Management personnel at all levels should model the behaviours that demonstrate respect for intended use considerations. When making business decisions about production scheduling, equipment investment, or customer acceptance, management should visibly weigh food safety implications related to intended use. This leadership reinforcement creates a culture where all personnel understand that knowing who will eat the products they make is fundamental to fulfilling the organisation’s food safety obligations.

Pitfalls to Avoid

Food manufacturers commonly encounter several pitfalls when identifying and documenting intended use, many of which can significantly compromise the effectiveness of their food safety systems.

Perhaps the most prevalent error is the use of overly generic intended use statements. Many food safety plans simply state that products are intended for “the general population” without further specificity.

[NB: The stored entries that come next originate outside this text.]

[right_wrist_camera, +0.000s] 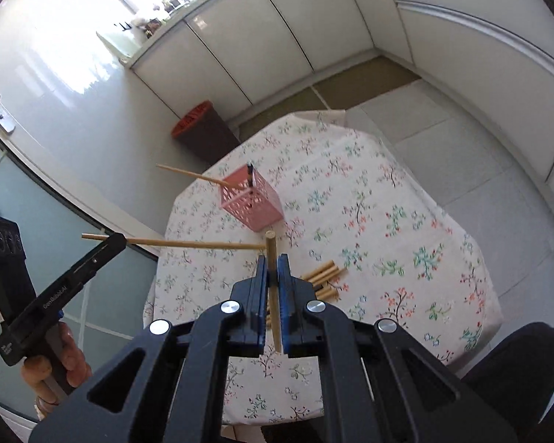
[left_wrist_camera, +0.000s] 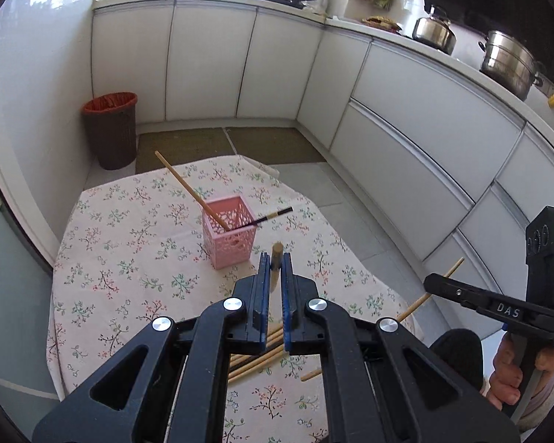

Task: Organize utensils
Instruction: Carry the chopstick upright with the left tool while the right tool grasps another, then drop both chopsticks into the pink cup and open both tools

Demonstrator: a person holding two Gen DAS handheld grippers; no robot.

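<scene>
A pink mesh basket [left_wrist_camera: 231,238] [right_wrist_camera: 251,199] stands on the floral tablecloth [left_wrist_camera: 129,258]. A wooden chopstick [left_wrist_camera: 188,192] and a black-tipped one [left_wrist_camera: 273,216] lean in it. My left gripper [left_wrist_camera: 275,262] [right_wrist_camera: 116,240] is shut on a wooden chopstick [left_wrist_camera: 277,249] [right_wrist_camera: 195,244], raised above the table. My right gripper [right_wrist_camera: 273,262] [left_wrist_camera: 432,280] is shut on another wooden chopstick [right_wrist_camera: 271,243] [left_wrist_camera: 413,308], also lifted. Several loose chopsticks [right_wrist_camera: 321,277] [left_wrist_camera: 258,361] lie in a pile under both grippers.
A brown bin with an orange liner [left_wrist_camera: 110,129] [right_wrist_camera: 203,129] stands on the floor beyond the table. White cabinets [left_wrist_camera: 406,129] curve round the back and right, with steel pots [left_wrist_camera: 509,62] on the counter. A hand [left_wrist_camera: 513,373] holds the right gripper's handle.
</scene>
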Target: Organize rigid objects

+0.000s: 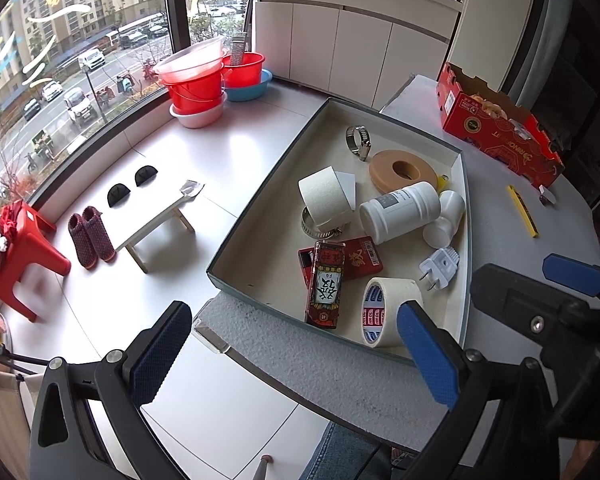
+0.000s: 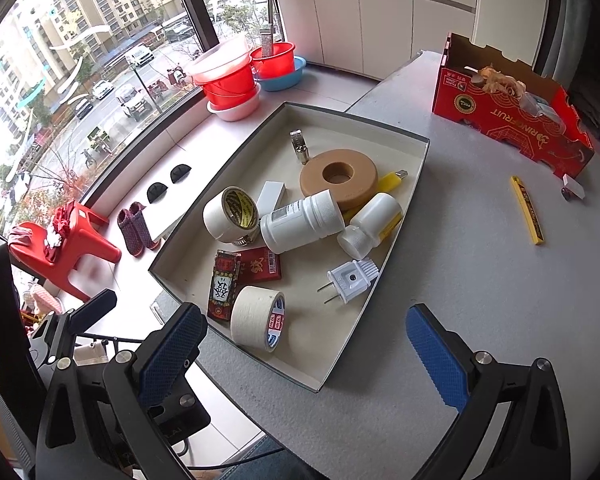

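A shallow grey box lid (image 1: 260, 184) (image 2: 420, 148) on the grey table holds a masking tape roll (image 1: 384, 308) (image 2: 256, 320), white plug (image 1: 440, 268) (image 2: 350, 280), two white bottles (image 1: 400, 212) (image 2: 300, 222), red packs (image 1: 326, 284) (image 2: 260, 266), a tan ring (image 1: 404, 170) (image 2: 340, 178), a second tape roll (image 1: 326, 196) (image 2: 230, 214) and a hose clamp (image 1: 358, 138) (image 2: 299, 144). A yellow cutter (image 1: 522, 210) (image 2: 526, 210) lies on the table outside it. My left gripper (image 1: 292, 344) is open and empty above the box's near corner. My right gripper (image 2: 304, 344) is open and empty over the box's near edge.
A red cardboard box (image 1: 500, 128) (image 2: 512, 116) stands at the table's far right, with a small item (image 1: 546, 196) (image 2: 572, 190) near it. Below on the floor are red basins (image 1: 198, 84), a small white stool (image 1: 156, 228) and a red stool (image 1: 16, 256).
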Available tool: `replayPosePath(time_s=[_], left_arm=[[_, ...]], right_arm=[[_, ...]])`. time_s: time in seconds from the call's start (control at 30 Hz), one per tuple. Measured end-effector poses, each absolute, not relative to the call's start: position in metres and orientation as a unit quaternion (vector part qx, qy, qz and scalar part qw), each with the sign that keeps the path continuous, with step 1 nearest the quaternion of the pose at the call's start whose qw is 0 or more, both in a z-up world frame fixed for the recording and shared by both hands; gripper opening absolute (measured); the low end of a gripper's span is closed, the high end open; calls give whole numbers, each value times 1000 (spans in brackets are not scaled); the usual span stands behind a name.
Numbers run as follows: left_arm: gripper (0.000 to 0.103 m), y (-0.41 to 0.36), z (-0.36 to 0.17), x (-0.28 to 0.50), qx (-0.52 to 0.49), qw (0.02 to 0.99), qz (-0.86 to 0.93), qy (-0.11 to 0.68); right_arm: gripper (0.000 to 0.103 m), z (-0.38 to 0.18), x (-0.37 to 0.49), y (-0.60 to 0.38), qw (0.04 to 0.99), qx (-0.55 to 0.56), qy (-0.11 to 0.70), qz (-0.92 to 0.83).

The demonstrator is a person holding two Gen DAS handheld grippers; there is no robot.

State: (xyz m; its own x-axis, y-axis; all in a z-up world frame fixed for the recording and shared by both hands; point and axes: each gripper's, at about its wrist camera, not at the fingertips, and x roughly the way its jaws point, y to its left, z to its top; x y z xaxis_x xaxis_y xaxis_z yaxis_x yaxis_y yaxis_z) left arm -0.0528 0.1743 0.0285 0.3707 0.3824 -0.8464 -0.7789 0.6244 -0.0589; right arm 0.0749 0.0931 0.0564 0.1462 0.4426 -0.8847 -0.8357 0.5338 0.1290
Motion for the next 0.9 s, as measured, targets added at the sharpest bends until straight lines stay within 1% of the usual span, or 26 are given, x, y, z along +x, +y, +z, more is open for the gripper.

Whilst this may be technically accurate for some products, it fails to provide the detailed information needed to inform hazard analysis. The term “general population” obscures important distinctions about age ranges, health status, and consumption patterns that directly affect food safety risk assessment. Food manufacturers should resist the temptation to use generic statements simply because they are easier to document. Instead, they should invest effort in genuinely understanding and accurately describing who will consume their products and how they will be used.

A related shortcoming involves failing to adequately consider vulnerable groups. Even when products are primarily intended for healthy adults, manufacturers should explicitly assess and document whether vulnerable populations might reasonably consume the product. Products that appear in family households, for example, may be accessed by children regardless of marketing intentions. Products sold through retail channels may be purchased by or for elderly individuals or persons with compromised immune systems. Failing to consider these possibilities during intended use identification can lead to hazard analyses that do not account for the most susceptible potential consumers, resulting in inadequate control measures and elevated safety risks.

Another common pitfall is the failure to identify and address foreseeable unintended uses. Food manufacturers sometimes focus exclusively on how they intend products to be used whilst ignoring how consumers actually behave. Raw dough products present a clear example: manufacturers may intend for consumers to cook these products before eating, but long-standing consumer behaviour demonstrates that many people consume such products raw. Similarly, products packaged in resealable containers may be intended for single-use occasions but may be repeatedly opened and closed over extended periods, creating opportunities for contamination or quality deterioration. Manufacturers should actively seek to understand actual consumer behaviour through complaint analysis, consumer research, and market intelligence, then incorporate that understanding into intended use documentation and hazard analysis.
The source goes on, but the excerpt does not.